Pakistan’s Public Debt Soars to 74.8% of GDP: SBP Report

Pakistan’s Public Debt Soars to 74.8% of GDP: SBP Report

Karachi, February 12, 2024 – Pakistan’s economic landscape is grappling with a significant challenge as the State Bank of Pakistan (SBP) reveals that the country’s public debt has surged to 74.8 percent of the Gross Domestic Product (GDP) by the end of December 2023.

The latest data, released on Monday, highlights a substantial increase in gross public debt, reaching Rs 67.33 billion, representing a worrisome trend for policymakers.

Comparing the figures with the same period in 2022, the central bank reports a staggering 27.57 percent increase in gross public debt, rising from Rs 52.78 trillion to the current Rs 67.33 billion. This surge raises concerns about the sustainability of the country’s fiscal policies and the ability to manage its debt burden effectively.

The GDP for the period has been calculated at Rs 84.07 trillion, emphasizing the widening gap between economic output and the escalating debt burden. The current level of public debt exceeds the limit set by the Fiscal Responsibility and Debt Limitation Act, 2005 (FRDLA) amended in June 2017, which restricts the total government debt to 68.7 percent of the GDP.

According to FRDLA, “Total Debt of the Government” includes the debt serviced from the consolidated fund and the debt owed to the International Monetary Fund (IMF), excluding accumulated deposits of the Federal and Provincial Governments with the banking system.
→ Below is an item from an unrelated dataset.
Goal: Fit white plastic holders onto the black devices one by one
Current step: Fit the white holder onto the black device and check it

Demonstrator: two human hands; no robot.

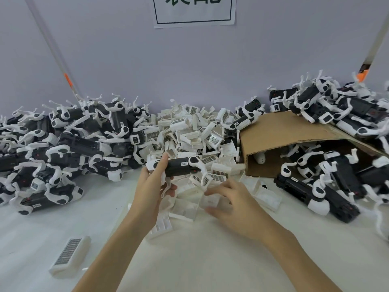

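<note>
My left hand (154, 182) holds a black device (179, 166) with white arms, lifted level above the table's middle. My right hand (229, 199) is lower and to the right, its fingers closing around a white plastic holder (209, 202) lying among loose holders. A big heap of white holders (189, 131) fills the middle back of the table. Piles of black devices lie at the left (63, 144) and at the right (328, 182).
A tipped cardboard box (280, 133) lies at the right with devices in and on top of it. One holder with a barcode label (70, 255) rests alone near the front left. A grey wall with a paper sign (194, 11) stands behind.
</note>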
The SBP’s report discloses that the government’s domestic debt has surged to Rs 42.59 trillion by December 2023, a significant increase from Rs 33.19 trillion recorded a year earlier. Simultaneously, external debt has also witnessed a substantial rise, reaching Rs 22.60 trillion by December 31, 2023, as opposed to Rs 17.88 trillion a year ago.

A notable contributor to the escalating debt is the borrowings from the International Monetary Fund (IMF), which have surged to Rs 2.14 trillion for the period, compared to Rs 1.72 trillion in the previous year. The reliance on external funding, especially from international institutions, raises questions about the country’s ability to sustain its economic policies without jeopardizing its fiscal stability.

Furthermore, the data reveals a significant increase in external liabilities, soaring to Rs 3.36 trillion by the end of December 2023, compared to Rs 2.48 trillion in the preceding year. The total external debt and liabilities have reached Rs 36.98 trillion by December 31, 2023, a marked increase from Rs 29.12 trillion recorded a year ago.

As Pakistan grapples with the economic challenges posed by the escalating public debt, policymakers are urged to reassess fiscal strategies and explore avenues for sustainable economic growth. The need for prudent financial management and strategic debt reduction measures becomes imperative to ensure long-term economic stability and resilience against external shocks.